Let’s dig back in and see what we find. Here’s what I’m hoping we see:
- Elaine’s percentage of our break/fix work drops to below 20%. She was recently promoted to our tier-2 staff and her skill set should be dedicated more towards proactive work and operational maintenance.
- George and Susan have come onto their own and between the two of them are managing at least 60% of the ticket queue. They’re our front line tier-1 staff so I would expect the majority of the break/fix work goes to them and they escalate tickets as necessary to other staff.
- Our total ticket volume drops a bit. I don’t think we’re going to get back to our “baseline” from 2016 but hopefully August was an outlier.
That’s not great but not entirely unexpected. We did take over support for another 300 users in August so I would expect that workload would increase which it is has by roughly double. However it is troubling because theoretically we are standardizing that department’s technology infrastructure which should lead to a decline in reactive break/fix work. Standardization should generate returns in reduced workload. If we add them into our existing centralized and automated processes the same labor hours we are already spending will just go that much further. If we don’t do that, all we have done is just add more work, that while different tactically, is strategically identical. This is really a race against time – we need to standardize management of this department before our lack of operational capacity catches up with us and causes deeper systemic failures pushing us too far down the “reactive” side of operations that we can’t climb back up. We’re in the Danger Zone.

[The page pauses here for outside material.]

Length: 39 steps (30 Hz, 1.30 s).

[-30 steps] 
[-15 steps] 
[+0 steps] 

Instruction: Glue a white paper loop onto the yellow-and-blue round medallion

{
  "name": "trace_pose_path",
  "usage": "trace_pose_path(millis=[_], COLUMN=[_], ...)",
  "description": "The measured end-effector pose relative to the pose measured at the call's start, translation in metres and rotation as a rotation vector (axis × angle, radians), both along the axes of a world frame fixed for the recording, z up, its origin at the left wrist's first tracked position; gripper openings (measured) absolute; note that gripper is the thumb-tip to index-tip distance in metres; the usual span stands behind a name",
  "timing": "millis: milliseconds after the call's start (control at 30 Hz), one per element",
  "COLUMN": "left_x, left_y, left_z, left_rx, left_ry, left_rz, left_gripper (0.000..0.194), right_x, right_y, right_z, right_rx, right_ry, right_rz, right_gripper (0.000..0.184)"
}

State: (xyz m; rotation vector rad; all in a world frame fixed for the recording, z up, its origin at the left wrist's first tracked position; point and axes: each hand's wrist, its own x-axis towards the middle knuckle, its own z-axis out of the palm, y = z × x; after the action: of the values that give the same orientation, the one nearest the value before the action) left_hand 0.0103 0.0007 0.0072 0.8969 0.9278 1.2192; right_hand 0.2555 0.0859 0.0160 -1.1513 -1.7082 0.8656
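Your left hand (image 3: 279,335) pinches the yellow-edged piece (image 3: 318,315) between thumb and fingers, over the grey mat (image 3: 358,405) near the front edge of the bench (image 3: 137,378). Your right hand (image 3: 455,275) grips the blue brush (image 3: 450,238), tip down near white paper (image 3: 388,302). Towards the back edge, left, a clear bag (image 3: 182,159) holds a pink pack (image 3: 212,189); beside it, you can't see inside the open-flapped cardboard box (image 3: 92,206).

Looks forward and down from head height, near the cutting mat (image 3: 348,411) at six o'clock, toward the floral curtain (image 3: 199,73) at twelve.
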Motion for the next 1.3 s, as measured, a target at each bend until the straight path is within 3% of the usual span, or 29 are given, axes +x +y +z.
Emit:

Looking over our ticket load per team member things are starting to look bleaker. Susan and George are definitely helping out but the only two months where Elaine’s ticket counts are close to them was when she was out of the office for a much needed extended vacation. Elaine is still owning more of the team’s work than she should, especially now that she’s nominally in a tier-2 position. Lets also remember than in August when responsibility for those additional 300 users was moved to my team, along with Susan and George, we lost two more employees in the transition. That works out to a 20% reduction of manpower and that includes our manager as a technical asset (which is debatable). If you look at just reduction in line staff it is even higher. This is starting to look like a recipe for failure.
Other than the dip in December and January when Elaine was on vacation things look more or less the same. Here’s another view of just the tier-1 (George, Frank and Susan) and tier-2 (Elaine and Kramer) staff:
I think this graph speaks for itself. Elaine and Susan are by far doing the bulk of the reactive break/fix work. This has serious consequences. There is substantial proactive automation work that only Elaine has the skills to do. The more of that work that is delayed to resolve break/fix issues the more reactive we become and the harder it is to do the proactive work that prevents things from breaking in the first place. You can see how quickly this can spiral out of control. We’re past the Danger Zone at this point. To extend the Top Gun metaphor – we are about to stall (“No! Goose! Noo! Oh no!”). The list of options that I have, lowly technical lead that I am, is getting shorter. It’s getting real short.
In summation: Things are getting worse and there’s no reason to expect that to change.
- Since August 2016 we have lost three positions (30% reduction in workforce). Since I started in November 2014 we have seen a loss of eight positions (50% reduction in workforce).
- Our break/fix workload has effectively doubled.
- We have had a change in leadership and a refocusing of priorities on service delivery over proactive operational maintenance which makes sense because the customers are starting to feel the friction. Of course with limited operational capacity putting off PM for too long is starting to get risky.
- We have an incredibly uneven distribution of our break/fix work.
- Our standardization efforts for our new department are obviously failing.
- It seems less likely every day that we are going to be able to climb back up the reactive side of the slope we are on with such limited resources and little operational capacity.
Until next time, Stay frosty.